Water geochemistry in the Bozhi-Dabei area, Tarim Basin and its implications for natural gas accumulation in deep basin

Why the water under a gas field matters

Deep beneath deserts and mountain belts, vast stores of natural gas are locked in rocks kilometers below our feet. We usually think only about the gas itself, but this study shows that the water trapped and produced with that gas can act like a secret archive. By reading the chemical and isotopic fingerprints of these waters in the Bozhi–Dabei gas field of China’s Tarim Basin, the authors reconstruct how rain, ancient seas, and buried organic matter worked together over millions of years to fill a giant deep reservoir with gas.

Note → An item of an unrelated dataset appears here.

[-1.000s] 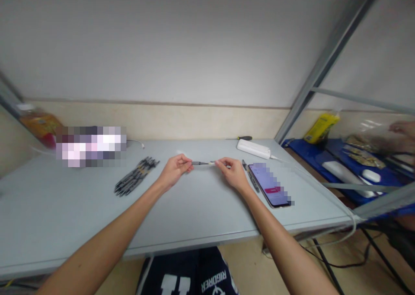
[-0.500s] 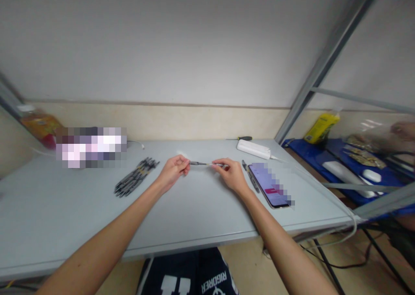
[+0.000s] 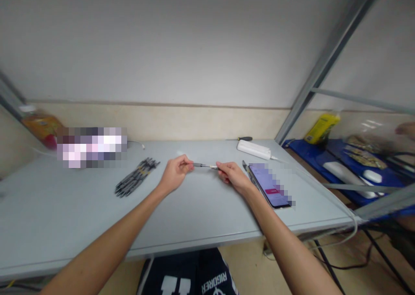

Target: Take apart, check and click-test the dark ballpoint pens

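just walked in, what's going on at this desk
A person holds a slim grey pen-like stick over the pale grey desk, left hand pinching one end, right hand the other. Whether its parts are fully joined is too small to tell. A pile of grey-and-black sticks lies left of the hands; a purple-screened smartphone lies right.

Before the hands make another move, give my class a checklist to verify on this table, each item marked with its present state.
1. Left hand pinches one end of the slim gray pen: ok.
2. Right hand pinches the opposite end: ok.
3. Pen's middle section fully joined: cannot tell, too small.
4. Pen bundle lies apart from both hands: ok.
5. Slim dark item beside the smartphone fully visible: not ok, right forearm partly covers it.
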Demonstrator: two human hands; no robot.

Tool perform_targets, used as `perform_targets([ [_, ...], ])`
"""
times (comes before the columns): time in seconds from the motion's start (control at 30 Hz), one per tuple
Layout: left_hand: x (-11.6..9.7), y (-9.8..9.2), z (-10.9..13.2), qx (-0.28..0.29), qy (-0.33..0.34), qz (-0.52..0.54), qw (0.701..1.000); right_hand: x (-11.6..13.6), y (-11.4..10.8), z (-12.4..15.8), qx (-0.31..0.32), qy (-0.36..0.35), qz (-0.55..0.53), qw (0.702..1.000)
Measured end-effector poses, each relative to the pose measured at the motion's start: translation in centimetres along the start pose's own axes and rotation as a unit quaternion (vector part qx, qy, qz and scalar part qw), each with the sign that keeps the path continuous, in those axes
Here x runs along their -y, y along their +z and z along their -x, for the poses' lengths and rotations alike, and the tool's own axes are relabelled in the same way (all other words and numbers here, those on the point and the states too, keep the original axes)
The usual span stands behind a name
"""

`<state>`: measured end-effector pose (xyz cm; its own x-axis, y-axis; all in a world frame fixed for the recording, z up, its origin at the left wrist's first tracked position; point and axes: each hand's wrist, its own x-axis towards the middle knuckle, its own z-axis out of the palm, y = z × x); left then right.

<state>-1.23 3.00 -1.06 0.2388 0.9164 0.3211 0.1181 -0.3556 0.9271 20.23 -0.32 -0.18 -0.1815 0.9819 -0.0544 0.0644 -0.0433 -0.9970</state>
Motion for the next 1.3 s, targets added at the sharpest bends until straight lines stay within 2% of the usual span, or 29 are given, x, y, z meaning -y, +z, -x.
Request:
perform_targets([
  [0.17,-1.1,0.3,0.6,-0.027,0.061,-0.097,0.993,0.5,-0.6,0.3,0.06,0.045,-0.075,0.994],
  [0.4,-2.4,0.3,1.1,-0.023,0.122,-0.115,0.986,0.7,-1.2,0.4,0.107,0.053,-0.125,0.985],
  [0.5,-2.4,0.1,1.0,-0.001,0.105,-0.129,0.986,0.7,-1.0,0.4,0.077,0.055,-0.13,0.987],
  [0.67,-2.1,0.3,1.0,0.071,0.077,-0.146,0.984,0.7,-0.2,0.2,-0.033,0.013,-0.077,0.996],
  [0.8,-2.2,0.7,1.2,0.135,0.054,-0.185,0.972,0.5,0.1,0.1,-0.046,-0.016,-0.017,0.999],
  [0.87,-2.1,0.9,1.2,0.155,0.055,-0.203,0.965,0.4,0.2,0.0,-0.059,-0.043,0.054,0.996],
  [0.93,-1.8,0.9,1.1,0.158,0.054,-0.214,0.962,0.1,0.3,0.1,-0.106,-0.107,0.161,0.975],
  [1.03,-1.4,0.9,1.0,0.144,0.044,-0.24,0.959,-0.2,0.5,0.3,-0.159,-0.244,0.338,0.895],
  [1.13,-1.2,0.7,0.9,0.141,0.043,-0.252,0.956,-0.4,0.5,0.4,-0.132,-0.318,0.448,0.825],
  [1.3,-1.5,0.0,0.7,0.189,0.035,-0.229,0.954,-0.3,0.1,0.4,-0.091,-0.355,0.531,0.764],
])
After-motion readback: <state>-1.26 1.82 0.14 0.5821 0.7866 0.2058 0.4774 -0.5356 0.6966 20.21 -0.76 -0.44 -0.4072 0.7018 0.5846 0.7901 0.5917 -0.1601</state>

Two very different kinds of underground water

The researchers sampled water from wells drilled 4 to 7 kilometers deep into Cretaceous sandstone layers. They found that not all produced water is the same. One part is “formation water” that has been sitting in the rocks for geological time, carrying a heavy load of dissolved salt and other ions. The other part is “condensed water” that forms when hot gas cools as it rises toward the surface, creating a much fresher, more dilute liquid. By comparing total dissolved solids, major ions, and hydrogen–oxygen isotopes, the team could separate salty, long‑resident formation water from this lighter condensed water, and identify wells where the two were mixed.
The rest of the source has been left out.